THE PROBLEM:
An unaltered copy of the listing below is required.

SUPPLIED INFORMATION:

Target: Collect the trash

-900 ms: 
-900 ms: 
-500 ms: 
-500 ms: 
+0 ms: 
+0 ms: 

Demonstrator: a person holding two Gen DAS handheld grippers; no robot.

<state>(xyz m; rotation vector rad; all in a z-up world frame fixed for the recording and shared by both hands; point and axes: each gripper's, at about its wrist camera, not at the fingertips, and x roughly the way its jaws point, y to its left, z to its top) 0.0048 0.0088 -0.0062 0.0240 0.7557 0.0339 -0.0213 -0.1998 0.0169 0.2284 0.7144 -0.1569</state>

RESULT OF THE EXERCISE:
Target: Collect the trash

-900 ms: 
-900 ms: 
-500 ms: 
-500 ms: 
+0 ms: 
+0 ms: 

Demonstrator: a person holding two Gen DAS handheld grippers; no robot.

<state>(xyz m; rotation vector rad; all in a z-up world frame fixed for the recording and shared by both hands; point and axes: each gripper's, at about its wrist camera, not at the fingertips, and x roughly the way its jaws point, y to its left, z to its top) 0.0048 0.0088 -0.0062 0.0240 0.7557 0.0339 -0.0213 -0.1998 0.0169 0.2284 0.7144 -0.1569</state>

None of the exercise remains to be done.